Presiden yang telah dimakzulkan, Yoon Suk Yeol, resmi dibebaskan dari tahanan pada hari Sabtu, 8 Maret, setelah pengadilan memutuskan untuk mencabut penangkapannya. Pembebasan ini terjadi 52 hari setelah ia ditahan dengan tuduhan menghasut pemberontakan dalam upayanya untuk memberlakukan darurat militer yang gagal. Keputusan tersebut diumumkan oleh Pengadilan Distrik Pusat Seoul, yang menyetujui permohonan Yoon untuk membatalkan penangkapannya satu hari sebelum pembebasannya.
Yoon dibebaskan dari Pusat Penahanan Seoul yang terletak di Uiwang, tepat di selatan ibu kota Korea Selatan. Pembebasan ini disambut dengan sorak sorai dari pendukungnya, termasuk anggota Partai Kekuatan Rakyat yang berkuasa. “Saya menghargai keberanian dan tekad pengadilan dalam mengoreksi pelanggaran hukum,” ungkap Yoon saat meninggalkan pusat tahanan, mencerminkan rasa syukurnya terhadap keputusan pengadilan.
Dengan keputusan ini, Yoon kini dapat menjalani proses hukum dan diadili tanpa harus berada dalam tahanan fisik. Pengadilan memutuskan untuk membebaskan Yoon setelah memperhatikan bahwa dakwaan yang diajukan kepadanya terkait pemberontakan, yang dikeluarkan pada 26 Januari, sebenarnya diajukan hanya beberapa jam setelah masa penahanan awalnya berakhir. Ini menimbulkan pertanyaan tentang validitas pengajuan dakwaan tersebut, yang dapat dikategorikan sebagai pelanggaran prosedur hukum.
Serangkaian peristiwa ini mendorong ketegangan politik di Korea Selatan, terutama di dalam parlemen, di mana langkah pemakzulan Yoon sempat diperdebatkan. Oposisi bahkan mendesak langkah-langkah lebih lanjut untuk menindaklanjuti pemakzulan tersebut, yang menjadi sorotan utama dalam dinamika politik negara ini.
Yoon, yang saat menjabat sebagai presiden, menghadapi kritik tajam terkait kebijakannya dan upaya-upayanya yang kontroversial. Menurut laporan, tuduhan penghasutan pemberontakan yang dialamatkan kepadanya berkaitan dengan keputusannya untuk memberlakukan darurat militer sebagai respons terhadap situasi politik yang kurang stabil.

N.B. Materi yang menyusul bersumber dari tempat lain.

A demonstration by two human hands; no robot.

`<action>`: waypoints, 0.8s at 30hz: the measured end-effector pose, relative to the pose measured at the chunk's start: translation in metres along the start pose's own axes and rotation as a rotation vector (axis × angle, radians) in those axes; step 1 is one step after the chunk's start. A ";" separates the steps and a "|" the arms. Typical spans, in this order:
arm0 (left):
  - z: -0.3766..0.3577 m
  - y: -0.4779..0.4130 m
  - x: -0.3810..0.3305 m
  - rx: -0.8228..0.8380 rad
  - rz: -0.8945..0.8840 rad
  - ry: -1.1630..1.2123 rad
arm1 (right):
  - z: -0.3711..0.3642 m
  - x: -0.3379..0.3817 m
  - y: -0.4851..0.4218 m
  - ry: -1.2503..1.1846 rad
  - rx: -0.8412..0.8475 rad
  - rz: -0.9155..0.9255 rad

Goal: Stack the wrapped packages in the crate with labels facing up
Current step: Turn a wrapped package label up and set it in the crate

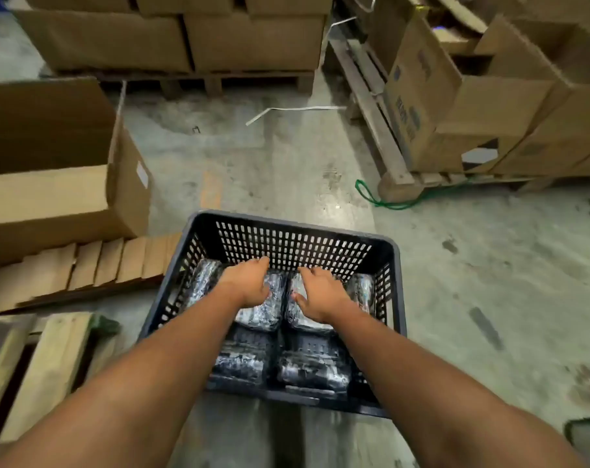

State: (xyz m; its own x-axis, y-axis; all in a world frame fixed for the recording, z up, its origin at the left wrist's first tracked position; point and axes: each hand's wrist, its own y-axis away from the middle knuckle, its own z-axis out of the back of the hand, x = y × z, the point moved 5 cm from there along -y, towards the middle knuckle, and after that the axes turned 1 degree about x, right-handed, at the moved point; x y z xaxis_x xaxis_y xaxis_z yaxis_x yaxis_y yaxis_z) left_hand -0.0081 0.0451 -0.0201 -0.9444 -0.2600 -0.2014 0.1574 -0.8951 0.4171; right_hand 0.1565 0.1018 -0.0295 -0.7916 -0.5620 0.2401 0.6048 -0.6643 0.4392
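A dark perforated plastic crate point(393, 255) stands on the concrete floor in front of me. Several shiny film-wrapped packages lie inside it. My left hand point(249, 280) rests on top of a wrapped package point(265, 312) in the far row, fingers curled over its far end. My right hand point(320, 293) lies on the neighbouring package point(300, 319), fingers spread over it. More packages sit at the far left point(204, 282), far right point(364, 292) and in the near row point(243, 363). Labels are too blurred to read.
An open cardboard box point(67, 184) stands to the left, with flattened cardboard point(94, 265) beside it. Wooden pallets point(381, 130) carry stacked cartons point(472, 96) at the back and right. A green cord point(381, 201) and a white strap point(287, 111) lie on the floor.
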 end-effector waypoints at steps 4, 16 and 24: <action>-0.083 -0.040 0.006 0.177 -0.037 0.019 | -0.072 -0.029 -0.030 -0.005 0.099 -0.056; -0.174 -0.065 0.024 0.277 -0.088 0.021 | -0.150 -0.057 -0.067 0.065 0.190 -0.091; -0.162 -0.059 0.019 0.279 -0.096 0.077 | -0.141 -0.048 -0.052 0.194 0.137 0.002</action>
State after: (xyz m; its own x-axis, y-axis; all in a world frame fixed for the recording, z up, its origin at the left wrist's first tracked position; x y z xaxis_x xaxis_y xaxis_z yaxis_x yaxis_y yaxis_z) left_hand 0.0114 0.0344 -0.1916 -0.9249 -0.2149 -0.3136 -0.0271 -0.7856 0.6182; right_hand 0.1754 0.0934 -0.1856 -0.7509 -0.6560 0.0763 0.5783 -0.5973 0.5557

Namun, putusan pengadilan ini menunjukkan adanya keengganan dari lembaga-lembaga hukum untuk menjadikan presiden sebagai target penahanan selama investigasi.
Selain itu, masa penahanan awal yang dijalaninya selama 10 hari tidak diperhitungkan terhadap waktu yang dibutuhkan untuk memproses dokumen ke pengadilan. Hal ini membuat batasan waktu untuk penahanan Yoon molor hingga sekitar pukul 9 pagi pada 26 Januari. Jaksa penuntut kemudian mendakwa Yoon tepat sebelum pukul 7 malam di hari yang sama, yang diakui oleh pengadilan sebagai situasi yang tidak biasa dan mencolok.
Pengacara Yoon dan pendukungnya menganggap pembebasannya sebagai langkah yang benar, merayakan keputusan tersebut sebagai kemenangan untuk keadilan. “Kami akan terus berjuang untuk mengoreksi pelanggaran hukum yang selama ini terjadi. Yoon berhak mendapatkan penanganan hukum yang adil,” ujar salah satu anggota tim hukum Yoon.
Kini, setelah bebas dari tahanan, Yoon Suk Yeol akan menghadapi proses hukum yang lebih lanjut di pengadilan. Sementara itu, perhatian publik akan tetap tertuju pada langkah politik selanjutnya, baik dari pihak Yoon maupun dari oposisi yang terus berusaha mengekspresikan ketidakpuasan mereka terhadap kepemimpinannya. Dinamika ini tentunya akan menjadi bagian penting dari perjalanan politik Korea Selatan ke depan, mengingat Yoon masih memiliki dukungan dari sejumlah kalangan, serta tantangan dari para lawan politiknya yang tidak henti-hentinya mendesak agar keadilan ditegakkan.